FLINT, Mich., May 27 -- More than 100 United Auto Workers leaders sat inside Local 659's low-slung brick union hall on Van Slyke Road on Wednesday, listening to how their union and jobs could be affected under a new agreement as General Motors moves toward bankruptcy.

"I'm not going to stand up here and tell you that it's a great agreement," said Duane Zuckschwerdt, who represents 13,000 GM workers in Flint and Lansing. "Anytime you have to give concessions, it's not. But it's like a pacemaker. It provides a lifeline to the membership so we can exist."

A bankruptcy reorganization plan negotiated with the U.S. government requires a new deal with GM's union. GM's roughly 60,000 factory workers are to vote Wednesday and Thursday on the agreement. It would give the union a stake in GM of 17.5 percent that could grow to 20 percent, smaller than workers had hoped. And the 14-page summary of the deal outlines cuts in some health-care benefits and the loss of cost-of-living increases, performance bonuses and some holiday pay.

Gregg Shotwell, leader of the Soldiers of Solidarity, a UAW dissident group, has complained about a short paragraph that would forfeit the union's right to strike until 2015.

"The UAW is a toothless lion," he said.

Zuckschwerdt, director of the UAW's Region 1C, warned his lieutenants that the alternative to concessions could be worse.

"If we don't successfully pass this agreement and they file for bankruptcy, it puts it in the hands of a judge," he said. "Do we love this agreement? No. I am sad to say there are people who will lose their jobs."

On Monday, the Canadian Auto Workers approved concessions of their own, but Wednesday, GM's bondholders rejected a 10 percent stake in the company in return for the $27 billion they are owed, making bankruptcy virtually inevitable.
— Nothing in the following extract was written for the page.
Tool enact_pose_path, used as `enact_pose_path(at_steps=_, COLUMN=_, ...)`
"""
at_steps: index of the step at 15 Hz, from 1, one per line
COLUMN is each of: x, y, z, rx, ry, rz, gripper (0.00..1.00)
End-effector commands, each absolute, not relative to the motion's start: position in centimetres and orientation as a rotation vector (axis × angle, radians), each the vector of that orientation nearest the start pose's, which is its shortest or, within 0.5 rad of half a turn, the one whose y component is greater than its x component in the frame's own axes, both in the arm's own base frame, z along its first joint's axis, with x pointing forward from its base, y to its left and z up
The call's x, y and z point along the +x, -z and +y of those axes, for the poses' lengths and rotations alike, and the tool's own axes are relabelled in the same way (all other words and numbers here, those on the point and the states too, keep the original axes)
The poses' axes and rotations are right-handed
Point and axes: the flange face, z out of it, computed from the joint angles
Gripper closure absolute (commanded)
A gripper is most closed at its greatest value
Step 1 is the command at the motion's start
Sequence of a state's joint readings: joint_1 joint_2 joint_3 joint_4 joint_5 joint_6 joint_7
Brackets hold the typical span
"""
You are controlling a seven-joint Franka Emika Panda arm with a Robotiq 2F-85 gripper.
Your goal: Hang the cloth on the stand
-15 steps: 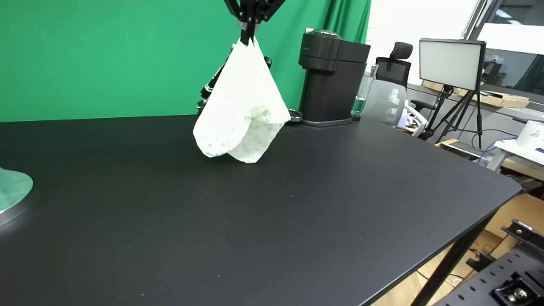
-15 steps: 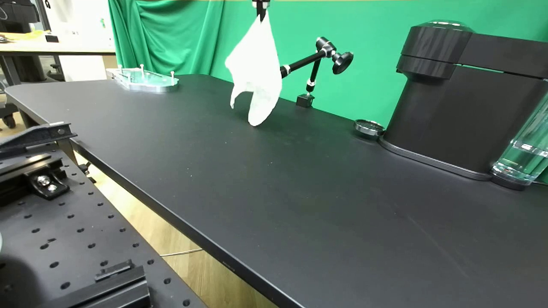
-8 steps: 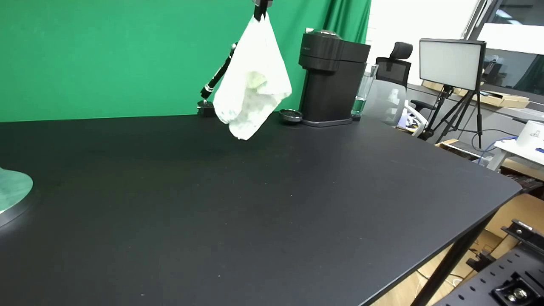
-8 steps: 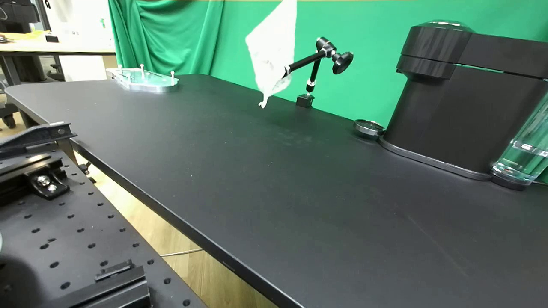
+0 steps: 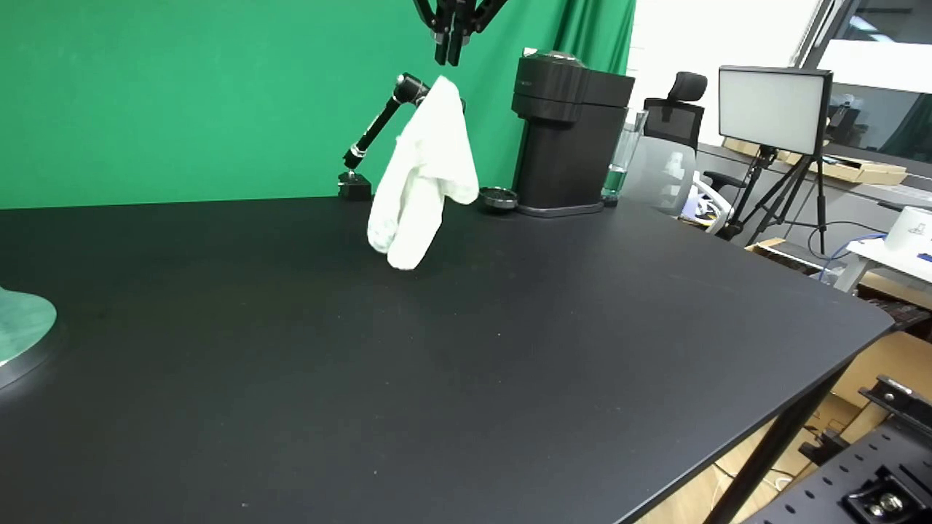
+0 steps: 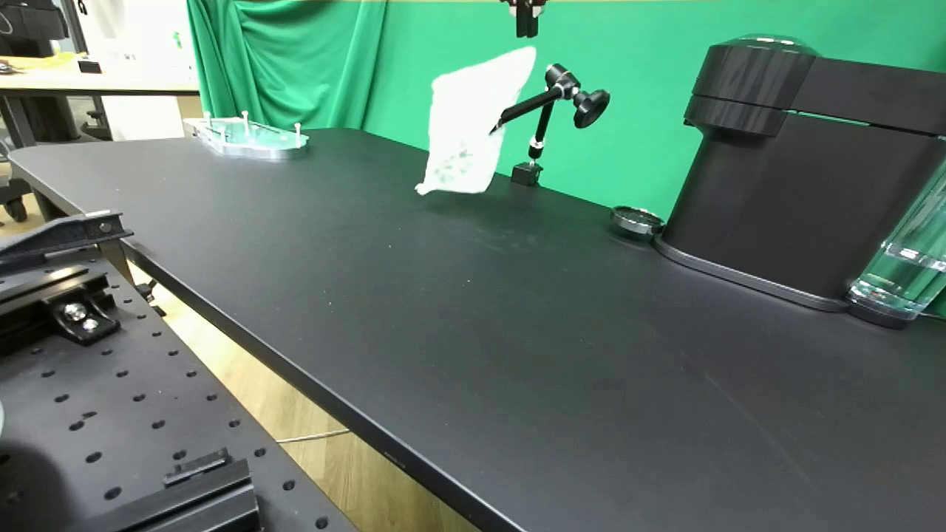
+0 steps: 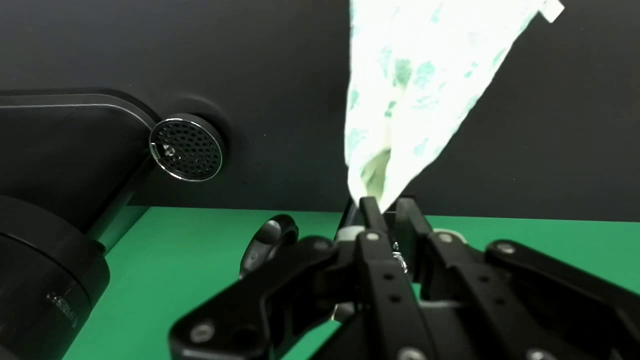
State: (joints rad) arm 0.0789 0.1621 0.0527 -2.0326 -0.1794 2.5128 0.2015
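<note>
Wrist view: narrowly parted jaws hide much of the stand point(image 7: 266, 245); the cloth point(image 7: 420, 90) is cropped above.

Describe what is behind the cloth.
In an exterior view, the stand is partly behind the cloth, with green backdrop beyond. Its base and joint show; the covered stretch cannot be seen.

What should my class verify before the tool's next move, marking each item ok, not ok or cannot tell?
1. Tool apart from the cloth: ok, a gap shows in both exterior views.
2. Tool's jaws parted: ok, narrowly, in the wrist view.
3. Cloth supported by the stand: cannot tell; they overlap in both exterior views, but any hold is unclear.
4. Stand's base on the table: ok.
5. Coffee machine apart from the cloth: ok.
</note>
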Motion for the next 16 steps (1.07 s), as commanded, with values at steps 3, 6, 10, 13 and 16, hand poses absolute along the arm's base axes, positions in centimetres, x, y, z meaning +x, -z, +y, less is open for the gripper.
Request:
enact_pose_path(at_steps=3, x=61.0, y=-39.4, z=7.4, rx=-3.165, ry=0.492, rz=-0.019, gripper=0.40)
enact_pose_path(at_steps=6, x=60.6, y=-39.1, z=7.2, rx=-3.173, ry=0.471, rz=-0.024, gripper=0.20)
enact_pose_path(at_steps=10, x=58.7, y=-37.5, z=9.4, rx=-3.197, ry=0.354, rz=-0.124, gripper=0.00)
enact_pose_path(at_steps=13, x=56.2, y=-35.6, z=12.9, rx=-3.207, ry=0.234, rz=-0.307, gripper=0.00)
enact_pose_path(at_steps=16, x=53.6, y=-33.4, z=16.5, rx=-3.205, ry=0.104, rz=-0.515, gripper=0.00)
Still, union leaders expect better treatment in court by agreeing to help GM cut costs.

The past makes this moment a hard one for Local 659. The union hall, now between a bingo hall and a liquor store, occupies a historic spot, across the street from a major GM plant. This, as a sign in front of the union hall says, is "Home of the 1937 Sit-Downers." That refers to when auto workers sat in their factories here for 44 days, withstanding assault until they won sole bargaining rights for their union.

This time, they were arrayed against a fiercer opponent, top UAW leaders say. They were dealing with not just GM executives at the bargaining table but the federal government, too. And Uncle Sam wasn't leaving them much wiggle room.

"It used to be you dealt with one party -- the auto manufacturer," said Cal Rapson, UAW vice president. "You would negotiate tradeoffs, but this was a whole other matter. You had the federal government at the table.

"We really worked to protect our interest," he said. "If we hadn't, these workers would have had a hell of a lot less. Yes, it was ugly. Yes, it was hard. This was a matter of what we had to do to survive. . . . We're coming out of this so we can have some jobs. It is not the type of negotiation you come away from feeling good."